The Federal Trade Commission (FTC) requires manufacturers to attach a permanent label to textile garments that provides directions for their care. According to the 1972 Care Label Rule and its 1984 amendments, manufacturers and importers must list at least one method of safe care for a garment. The Rule covers all textile clothing except footwear, gloves, hats, suede and leather clothing, and household items, such as linens.
The Care Label Rule stipulates that the care label is easily found, will not separate from the garment, and will remain legible during the garment's useful life. The label must warn about any part of the recommended care method that would harm the garment or other garments being laundered or drycleaned with it. It also must warn when there is no method for cleaning a garment without damaging it.
Symbols also may appear on a care label to supplement written instructions. When a garment carries an international symbol tag, all care methods will usually be listed. If you are not sure of a symbol's meaning, ask your local cleaner to explain it to you.
May I Remove The Care Labels
Garments are required to have a care label attached at the time of purchase so that you can take care instructions into consideration when you buy an item. Removing the care label entails some risk, as full information or warnings regarding proper care will no longer be available to you or your cleaner.

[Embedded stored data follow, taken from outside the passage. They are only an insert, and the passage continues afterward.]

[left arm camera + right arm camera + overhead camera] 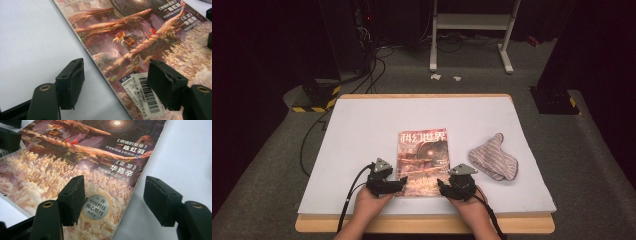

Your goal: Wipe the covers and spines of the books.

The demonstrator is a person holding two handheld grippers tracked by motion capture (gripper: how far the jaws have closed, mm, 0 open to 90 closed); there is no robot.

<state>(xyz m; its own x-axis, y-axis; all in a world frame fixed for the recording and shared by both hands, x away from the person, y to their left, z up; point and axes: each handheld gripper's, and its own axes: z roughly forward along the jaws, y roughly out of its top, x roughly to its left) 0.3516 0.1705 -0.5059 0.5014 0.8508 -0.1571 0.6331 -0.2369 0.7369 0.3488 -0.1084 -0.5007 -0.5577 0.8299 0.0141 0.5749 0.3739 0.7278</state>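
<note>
Wooden table (422, 224) topped with a white sheet (362, 130) covering nearly all of it, grey carpet floor around, white metal stand (472, 22) at the far side, cables on the floor at left. Magazine (422, 162) lies flat, cover up, near the centre of the sheet toward the person's edge, red Chinese title across the top, fantasy landscape art with pale grassy field at the bottom. Striped oven mitt (493, 157) lies flat to the magazine's right, apart from it, thumb pointing away from the person. Two hands come in from the bottom edge, each holding a gripper at a near corner of the magazine. Left gripper (387, 184) sits at the near left corner; in the left gripper view (115, 85) the jaws are spread wide apart, one over the bare sheet, the other over the cover by the barcode sticker (142, 96), the magazine's left edge running between them, nothing gripped. Right gripper (455, 186) sits at the near right corner; in the right gripper view (113, 200) jaws also released and wide, straddling the magazine's right edge, one over the cover beside the round silver badge (96, 207), the other over the sheet. Whether either jaw touches the cover can't be told.
</note>
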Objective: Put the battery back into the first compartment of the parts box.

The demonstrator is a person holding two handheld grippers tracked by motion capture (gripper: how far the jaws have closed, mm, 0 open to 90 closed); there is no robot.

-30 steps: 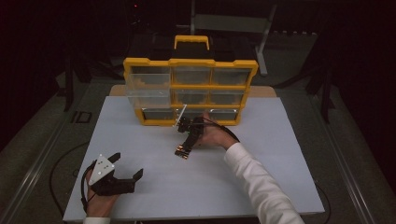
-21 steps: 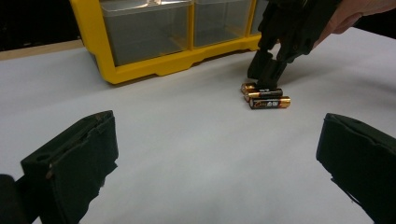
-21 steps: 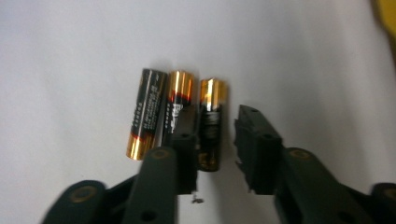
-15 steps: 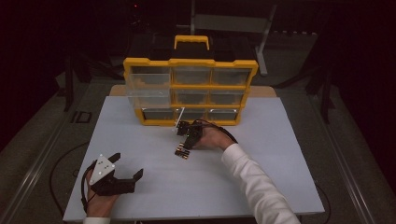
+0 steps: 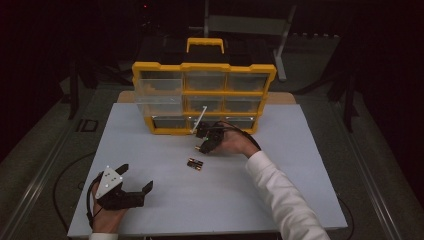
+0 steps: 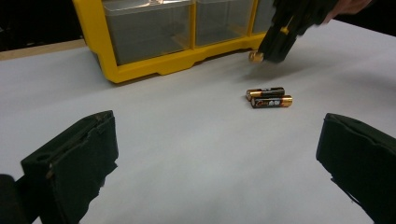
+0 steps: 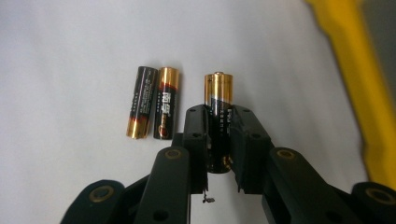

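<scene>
A: Start with the high view. What has changed?

B: The right hand-held gripper has moved nearer the yellow drawer organizer since a second ago, and two batteries now lie side by side on the white tabletop, just behind it. Half a second ago something small was already on the tabletop under the gripper, too small to make out. The left hand-held gripper has not moved; it rests near the front left corner.

A: And for the task?

B: None is stated. My guess is that batteries are being sorted, laid out or carried to a drawer, and one is still on its way.

A: The left gripper view?

B: Its jaws stand wide apart with nothing between them. Ahead lie the two batteries, touching, with gold ends. Beyond them, the right hand-held gripper hangs just in front of the organizer's bottom row, a gold tip showing at its end. From above, that tip is barely a speck.

A: The right gripper view?

B: This settles it. The jaws are closed on a third battery, held along them with its capped end sticking out past the tips. The pair lies just to its left, apart from it. The yellow frame runs down the right edge, blurred.
</scene>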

Cleaning Methods - Definitions
Dryclean: Uses normal drycleaning fluid found in any commercial or coin-operated drycleaning establishment. The process may include moisture added to the fluid, hot tumble drying (160º), and pressing by steam press or steam air-form finishing.
Professionally Dryclean: Restricts the drycleaning process to methods possible only in commercial drycleaning plants. "Professionally Dryclean" must be accompanied by further information, such as "use reduced moisture," "low heat," or "no steam finishing."

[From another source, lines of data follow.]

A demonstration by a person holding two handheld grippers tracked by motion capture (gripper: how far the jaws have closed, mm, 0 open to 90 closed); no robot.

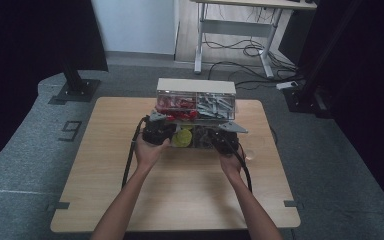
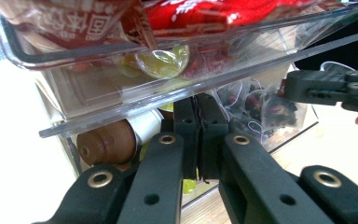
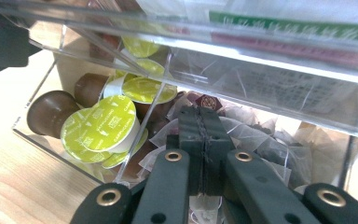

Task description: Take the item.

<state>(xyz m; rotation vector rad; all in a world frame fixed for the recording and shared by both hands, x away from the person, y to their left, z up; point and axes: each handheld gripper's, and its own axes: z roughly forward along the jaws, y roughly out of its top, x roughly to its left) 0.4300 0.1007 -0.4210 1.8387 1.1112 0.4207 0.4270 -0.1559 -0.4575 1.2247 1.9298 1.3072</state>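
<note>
Holding both tools at the clear organizer [image 1: 196, 107], I log the items from the jaws outward. Item one: left gripper [image 2: 198, 123], jaws pressed flat together with nothing visible between the pads, its tips just under the organizer's upper drawer [image 2: 121, 70] and pointing into the lower compartment. Item two: right gripper [image 3: 200, 140], jaws likewise closed pad to pad, no object seen clamped, its tips inside the organizer's lower right compartment among the tea bags [image 3: 261, 144]. Item three: those mesh tea bags, heaped loose in that compartment, some lying against the jaw tips; whether any thread is caught I cannot tell. Item four: green-lidded capsules [image 3: 100, 126], piled in the organizer's lower left compartment, beyond a clear divider from the tea bags, with brown capsules [image 3: 49, 112] beside them toward the outer wall. Item five: red packets [image 2: 205, 11], lying in the organizer's upper drawer. Item six: wooden table [image 1: 175, 200], bearing the organizer at its far edge; in the high view my left hand [image 1: 149, 150] and right hand [image 1: 230, 162] sit just in front of the organizer.
</note>
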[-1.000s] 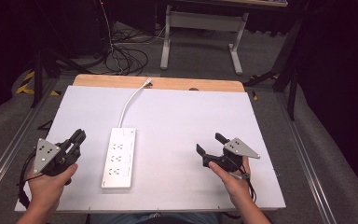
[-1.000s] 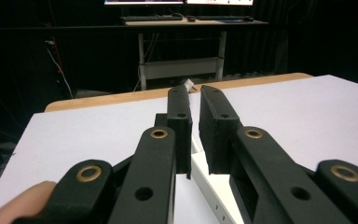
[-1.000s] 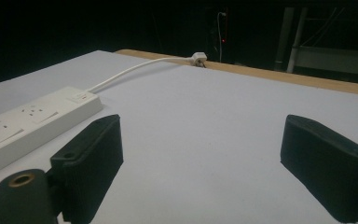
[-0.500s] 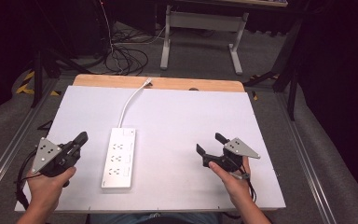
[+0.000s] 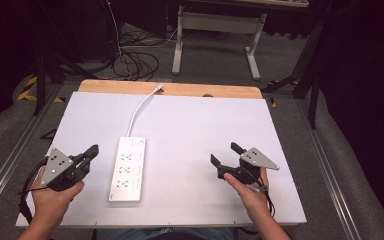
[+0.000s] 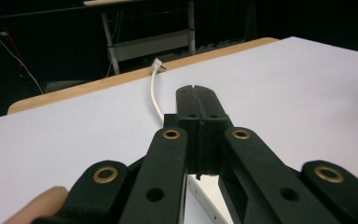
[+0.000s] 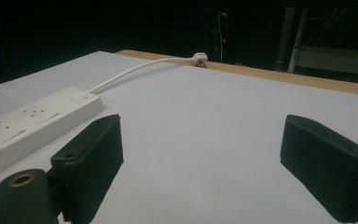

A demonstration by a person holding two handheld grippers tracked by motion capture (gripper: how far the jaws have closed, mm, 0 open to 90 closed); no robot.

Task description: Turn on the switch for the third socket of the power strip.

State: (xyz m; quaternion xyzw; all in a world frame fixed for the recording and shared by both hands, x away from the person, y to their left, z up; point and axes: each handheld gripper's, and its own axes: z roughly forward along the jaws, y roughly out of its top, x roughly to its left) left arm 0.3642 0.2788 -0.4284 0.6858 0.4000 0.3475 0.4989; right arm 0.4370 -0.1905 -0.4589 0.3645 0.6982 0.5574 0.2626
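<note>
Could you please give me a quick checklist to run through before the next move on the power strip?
1. Power strip lies flat on the table, untouched: ok.
2. Left hand-held gripper holds nothing, jaws shut, just closed: ok.
3. Right hand-held gripper open with nothing between the jaws: ok.
4. Cable runs slack to the plug at the far edge: ok.
5. Strip's switch position: cannot tell.

Right claw (image 7: 200, 163) spread wide, white power strip (image 7: 25, 128) left, cord (image 7: 135, 72) beyond
</note>
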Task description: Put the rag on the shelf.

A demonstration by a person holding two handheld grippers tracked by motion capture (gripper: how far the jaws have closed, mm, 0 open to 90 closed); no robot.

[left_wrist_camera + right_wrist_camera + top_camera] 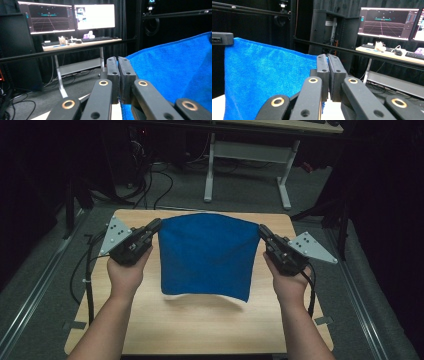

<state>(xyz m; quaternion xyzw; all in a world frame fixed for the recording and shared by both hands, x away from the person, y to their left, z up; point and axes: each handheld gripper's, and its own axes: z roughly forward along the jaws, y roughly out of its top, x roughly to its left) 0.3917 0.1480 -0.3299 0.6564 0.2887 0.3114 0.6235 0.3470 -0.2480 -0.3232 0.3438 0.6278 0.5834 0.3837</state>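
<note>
Holding a blue cloth (205, 255) up by its two top corners, the person has it stretched between the two grippers above the wooden table (200, 325). The left gripper (154, 226) has its jaws pressed together on one top corner; in the left gripper view the two black pads meet with the cloth's edge caught between them, and the fabric spreads away to one side of the jaws. The right gripper (262, 231) does the same at the other top corner: in the right gripper view its jaws are closed on the hem, with the sheet running off toward the far gripper.

Between the jaws the top edge runs nearly taut with a slight upward bow. Below them the cloth hangs as a flat sheet, and its lower edge seems to float free just above the tabletop, casting a soft shadow there; whether any part brushes the wood I cannot tell.

As a judgement, the picking up and spreading part looks finished: both corners are secured and the cloth is opened out with no bunching. What remains is most likely laying it down flat or folding it, so the lower edge has yet to be set on the table and the corners have yet to be let go. Nothing on the table shows a fold made so far.
</note>
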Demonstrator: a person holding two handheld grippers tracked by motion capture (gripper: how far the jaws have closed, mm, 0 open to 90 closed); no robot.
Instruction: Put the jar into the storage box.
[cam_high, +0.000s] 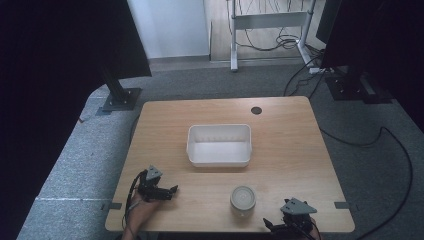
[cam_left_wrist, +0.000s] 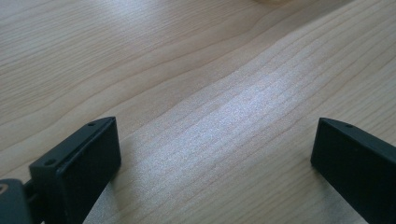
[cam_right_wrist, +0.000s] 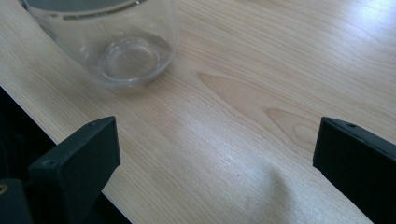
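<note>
Sitting near the tabletop's (cam_high: 300, 150) 6 o'clock edge, the clear glass jar (cam_high: 243, 200) stands upright, with the empty white tub (cam_high: 219, 145) beyond it toward 12 o'clock. Your right claw (cam_high: 272, 224) rests at the jar's 4 o'clock, jaws spread wide on nothing. Your left claw (cam_high: 172, 189) lies well apart at the jar's 9 o'clock, equally wide and empty over bare wood.

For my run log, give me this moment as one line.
left gripper: open, empty, over table | right gripper: open, empty, near edge | glass jar: upright, between grippers | white bin: mid-table
</note>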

Machine Wash: Indicates use of either a commercial or home washing machine. Other information may be added giving specific washing temperatures, size of the load, or drying procedures.
Does "Washable" Mean It Also Can Be Drycleaned?
If a garment's care label says "washable," it may -or may not- be safely drycleaned; there is no way of telling from the label. A manufacturer or importer is only required to list one method of safe care, no matter how many other methods also could be used safely. The manufacturer or importer also is not required to warn about other care procedure that may not be safe. The International Fabricare Institute (IFI) supports voluntary "alternative labeling" by manufacturers to inform consumers of all satisfactory care methods.
If you request a method of cleaning not listed on the care label, a cleaner may ask you to sign a consent form. With or without the form, cleaners who accept garments for cleaning are obligated to clean them in a professional manner, to the best of their ability.
What If You Follow The Label And A Problem Develops?
If you or the cleaner follow the manufacturer's instructions and the garment is damaged, you should return the garment to the store and explain what happened. If the store will not resolve the problem, ask for the manufacturer's name and address and write to the company. Provide a full description of the garment and state all the information that is given on the labels and tags. Estimate how many times the garment has been washed or drycleaned, and provide the full name and address of the store where it was purchased.
You should also send a copy of your complaint letter to the Federal Trade Commission, c/o Correspondence Branch, Washington, D.C. 20580. The FTC cannot resolve your individual problem, but the information you and other consumers supply may reveal a pattern or practice requiring the Commission's attention. If you have purchased clothing that has no care label attached, you should contact the FTC, giving the name and address of the store and manufacturer.